- **Your assignment**: Give back only the lines in the records below from the one with "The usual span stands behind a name" to the one with "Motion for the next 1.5", both inclusive, word for word.

- **Source data**:
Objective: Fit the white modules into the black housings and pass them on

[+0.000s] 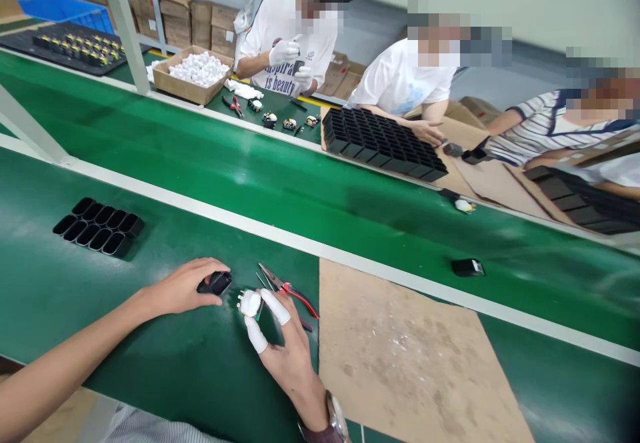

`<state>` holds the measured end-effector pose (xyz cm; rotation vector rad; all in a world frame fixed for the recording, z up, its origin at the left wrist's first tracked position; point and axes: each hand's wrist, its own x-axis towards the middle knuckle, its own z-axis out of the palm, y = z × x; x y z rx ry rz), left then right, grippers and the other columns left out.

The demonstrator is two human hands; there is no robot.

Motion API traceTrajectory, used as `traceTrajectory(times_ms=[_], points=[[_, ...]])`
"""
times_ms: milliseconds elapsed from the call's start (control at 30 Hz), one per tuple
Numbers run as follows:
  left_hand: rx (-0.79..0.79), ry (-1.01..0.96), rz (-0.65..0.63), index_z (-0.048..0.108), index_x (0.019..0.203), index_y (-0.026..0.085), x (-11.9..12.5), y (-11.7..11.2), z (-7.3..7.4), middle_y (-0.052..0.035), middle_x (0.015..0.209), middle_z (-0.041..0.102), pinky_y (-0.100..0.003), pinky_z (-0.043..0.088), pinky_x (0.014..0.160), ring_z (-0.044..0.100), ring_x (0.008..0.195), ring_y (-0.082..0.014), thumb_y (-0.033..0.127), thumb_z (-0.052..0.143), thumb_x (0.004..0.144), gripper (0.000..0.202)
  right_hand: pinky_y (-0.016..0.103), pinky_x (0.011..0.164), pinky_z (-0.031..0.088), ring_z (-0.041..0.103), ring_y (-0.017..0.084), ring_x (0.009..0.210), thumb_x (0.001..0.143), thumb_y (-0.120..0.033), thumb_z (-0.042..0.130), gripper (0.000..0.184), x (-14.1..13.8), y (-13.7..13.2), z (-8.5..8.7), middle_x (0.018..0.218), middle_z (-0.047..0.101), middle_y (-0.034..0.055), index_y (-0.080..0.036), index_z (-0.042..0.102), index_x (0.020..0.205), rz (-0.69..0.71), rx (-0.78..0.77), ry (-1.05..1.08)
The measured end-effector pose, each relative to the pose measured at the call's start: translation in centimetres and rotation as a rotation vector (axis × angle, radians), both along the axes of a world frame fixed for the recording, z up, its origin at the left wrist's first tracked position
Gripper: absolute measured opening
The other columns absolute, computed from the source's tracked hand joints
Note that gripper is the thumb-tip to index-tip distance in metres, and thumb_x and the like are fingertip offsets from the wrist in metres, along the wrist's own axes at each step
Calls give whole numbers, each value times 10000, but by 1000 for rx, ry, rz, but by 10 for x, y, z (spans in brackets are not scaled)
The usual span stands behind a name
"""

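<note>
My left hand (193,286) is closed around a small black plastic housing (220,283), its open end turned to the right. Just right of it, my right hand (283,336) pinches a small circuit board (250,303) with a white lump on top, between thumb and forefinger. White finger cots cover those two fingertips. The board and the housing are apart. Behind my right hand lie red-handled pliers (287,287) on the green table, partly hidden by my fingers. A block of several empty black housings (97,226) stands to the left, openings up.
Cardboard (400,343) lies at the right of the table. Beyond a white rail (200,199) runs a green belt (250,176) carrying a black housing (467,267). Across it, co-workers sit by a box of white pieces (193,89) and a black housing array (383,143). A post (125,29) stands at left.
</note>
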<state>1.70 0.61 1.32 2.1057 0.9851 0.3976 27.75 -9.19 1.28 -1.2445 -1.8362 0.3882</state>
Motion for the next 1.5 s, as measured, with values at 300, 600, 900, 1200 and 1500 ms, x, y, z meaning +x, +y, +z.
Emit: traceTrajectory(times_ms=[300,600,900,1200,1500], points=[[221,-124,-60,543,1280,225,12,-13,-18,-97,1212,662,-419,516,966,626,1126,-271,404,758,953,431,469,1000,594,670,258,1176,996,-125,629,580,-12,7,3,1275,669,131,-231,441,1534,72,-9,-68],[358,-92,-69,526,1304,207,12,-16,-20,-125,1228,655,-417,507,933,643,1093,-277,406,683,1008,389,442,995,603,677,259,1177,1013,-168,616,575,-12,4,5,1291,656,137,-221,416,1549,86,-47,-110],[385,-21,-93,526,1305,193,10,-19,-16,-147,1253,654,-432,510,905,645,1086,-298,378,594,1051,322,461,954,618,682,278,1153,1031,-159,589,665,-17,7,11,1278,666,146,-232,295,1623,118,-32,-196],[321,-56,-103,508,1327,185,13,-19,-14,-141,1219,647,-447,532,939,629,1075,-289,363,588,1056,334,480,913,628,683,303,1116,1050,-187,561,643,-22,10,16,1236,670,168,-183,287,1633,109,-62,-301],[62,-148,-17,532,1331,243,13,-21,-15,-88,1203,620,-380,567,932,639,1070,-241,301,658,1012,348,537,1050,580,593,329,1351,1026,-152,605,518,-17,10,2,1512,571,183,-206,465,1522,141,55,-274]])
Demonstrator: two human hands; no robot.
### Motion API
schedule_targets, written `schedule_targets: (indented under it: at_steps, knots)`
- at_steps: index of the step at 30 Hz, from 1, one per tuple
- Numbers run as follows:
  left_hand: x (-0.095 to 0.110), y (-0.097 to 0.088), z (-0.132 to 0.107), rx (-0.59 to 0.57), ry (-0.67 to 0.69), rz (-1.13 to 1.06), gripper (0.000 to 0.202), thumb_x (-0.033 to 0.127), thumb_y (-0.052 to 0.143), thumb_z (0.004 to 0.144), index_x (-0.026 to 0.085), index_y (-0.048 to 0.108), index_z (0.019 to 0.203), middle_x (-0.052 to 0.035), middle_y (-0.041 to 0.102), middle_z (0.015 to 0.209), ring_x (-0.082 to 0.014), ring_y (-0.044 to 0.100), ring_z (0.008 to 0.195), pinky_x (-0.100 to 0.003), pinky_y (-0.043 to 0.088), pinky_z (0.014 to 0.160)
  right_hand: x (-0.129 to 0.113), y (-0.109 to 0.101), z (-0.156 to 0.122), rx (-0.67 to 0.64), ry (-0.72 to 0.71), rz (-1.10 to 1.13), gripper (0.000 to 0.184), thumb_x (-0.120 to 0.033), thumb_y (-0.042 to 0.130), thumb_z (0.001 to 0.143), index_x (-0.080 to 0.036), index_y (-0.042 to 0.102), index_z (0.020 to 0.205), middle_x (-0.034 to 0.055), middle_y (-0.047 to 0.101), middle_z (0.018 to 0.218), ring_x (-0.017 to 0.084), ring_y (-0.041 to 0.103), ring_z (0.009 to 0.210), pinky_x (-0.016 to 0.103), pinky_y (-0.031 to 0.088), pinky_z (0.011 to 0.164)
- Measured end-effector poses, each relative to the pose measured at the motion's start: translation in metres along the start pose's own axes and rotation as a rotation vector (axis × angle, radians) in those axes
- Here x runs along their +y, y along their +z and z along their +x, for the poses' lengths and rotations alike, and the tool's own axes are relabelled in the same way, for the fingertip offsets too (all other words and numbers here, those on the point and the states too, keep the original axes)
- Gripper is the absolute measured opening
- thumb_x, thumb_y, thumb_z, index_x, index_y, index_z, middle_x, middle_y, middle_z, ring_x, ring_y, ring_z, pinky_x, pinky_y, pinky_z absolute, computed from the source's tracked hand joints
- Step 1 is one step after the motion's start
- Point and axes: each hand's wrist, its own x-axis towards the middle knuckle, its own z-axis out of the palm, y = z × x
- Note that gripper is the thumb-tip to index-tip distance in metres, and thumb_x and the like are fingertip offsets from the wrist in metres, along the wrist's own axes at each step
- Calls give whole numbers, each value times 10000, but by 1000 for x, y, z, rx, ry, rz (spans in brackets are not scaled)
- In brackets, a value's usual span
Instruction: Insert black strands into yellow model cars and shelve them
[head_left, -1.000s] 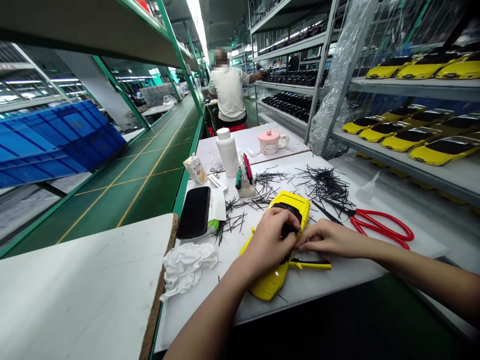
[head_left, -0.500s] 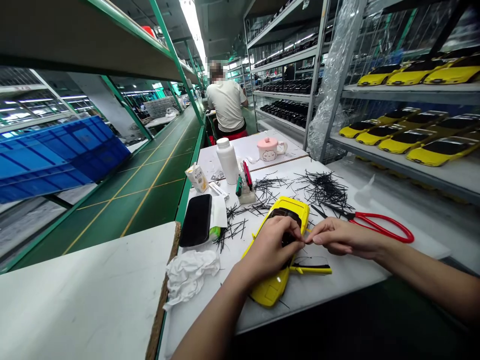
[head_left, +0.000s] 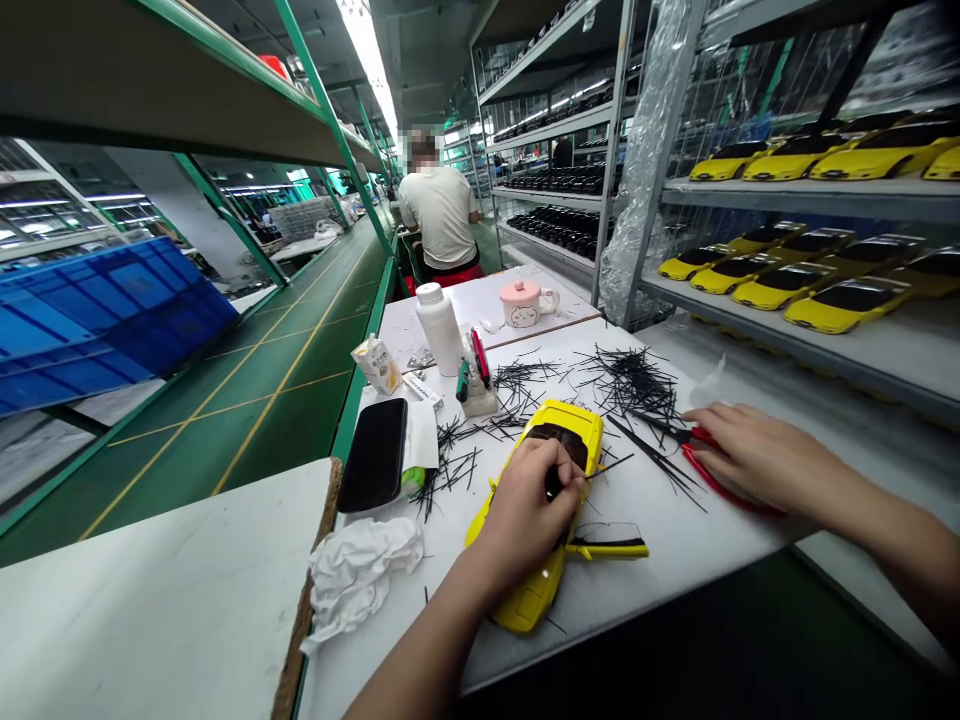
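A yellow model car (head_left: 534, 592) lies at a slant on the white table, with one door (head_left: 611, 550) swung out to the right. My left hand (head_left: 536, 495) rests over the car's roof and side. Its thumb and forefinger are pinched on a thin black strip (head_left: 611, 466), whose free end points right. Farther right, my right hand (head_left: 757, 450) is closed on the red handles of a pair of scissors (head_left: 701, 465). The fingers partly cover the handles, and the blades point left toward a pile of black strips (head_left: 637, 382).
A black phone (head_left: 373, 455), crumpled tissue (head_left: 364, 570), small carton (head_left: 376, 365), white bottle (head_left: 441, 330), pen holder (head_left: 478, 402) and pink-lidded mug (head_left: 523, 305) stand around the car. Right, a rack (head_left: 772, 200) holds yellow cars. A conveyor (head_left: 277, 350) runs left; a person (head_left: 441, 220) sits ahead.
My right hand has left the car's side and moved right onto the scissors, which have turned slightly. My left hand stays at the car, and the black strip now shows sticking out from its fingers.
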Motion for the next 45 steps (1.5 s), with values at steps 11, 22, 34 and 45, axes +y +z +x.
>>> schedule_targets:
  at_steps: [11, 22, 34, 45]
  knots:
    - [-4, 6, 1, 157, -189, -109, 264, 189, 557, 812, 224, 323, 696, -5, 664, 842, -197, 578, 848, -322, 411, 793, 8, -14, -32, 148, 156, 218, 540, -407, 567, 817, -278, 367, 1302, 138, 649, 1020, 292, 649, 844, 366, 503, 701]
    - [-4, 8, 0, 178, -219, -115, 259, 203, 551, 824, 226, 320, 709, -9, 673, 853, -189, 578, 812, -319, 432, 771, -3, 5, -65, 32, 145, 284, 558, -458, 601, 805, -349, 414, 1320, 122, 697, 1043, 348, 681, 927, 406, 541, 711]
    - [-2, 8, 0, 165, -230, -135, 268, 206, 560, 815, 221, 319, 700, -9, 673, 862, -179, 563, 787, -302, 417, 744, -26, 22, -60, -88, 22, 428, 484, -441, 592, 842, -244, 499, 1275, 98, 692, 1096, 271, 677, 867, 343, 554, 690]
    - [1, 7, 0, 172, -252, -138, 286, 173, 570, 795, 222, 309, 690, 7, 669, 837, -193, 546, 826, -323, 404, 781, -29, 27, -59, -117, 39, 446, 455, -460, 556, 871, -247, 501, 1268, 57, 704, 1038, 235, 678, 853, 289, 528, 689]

- **Output of the task**:
The usual span stands behind a name
"""

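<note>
My left hand (193,286) is closed around a small black plastic housing (220,283), its open end turned to the right. Just right of it, my right hand (283,336) pinches a small circuit board (250,303) with a white lump on top, between thumb and forefinger. White finger cots cover those two fingertips. The board and the housing are apart. Behind my right hand lie red-handled pliers (287,287) on the green table, partly hidden by my fingers. A block of several empty black housings (97,226) stands to the left, openings up.
Cardboard (400,343) lies at the right of the table. Beyond a white rail (200,199) runs a green belt (250,176) carrying a black housing (467,267). Across it, co-workers sit by a box of white pieces (193,89) and a black housing array (383,143). A post (125,29) stands at left.
</note>
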<state>1.70 0.61 1.32 2.1057 0.9851 0.3976 27.75 -9.19 1.28 -1.2445 -1.8362 0.3882</state>
Motion for the next 1.5 s, as measured, with values at 300, 600, 900, 1200 and 1500 ms, x, y, z meaning +x, +y, +z.

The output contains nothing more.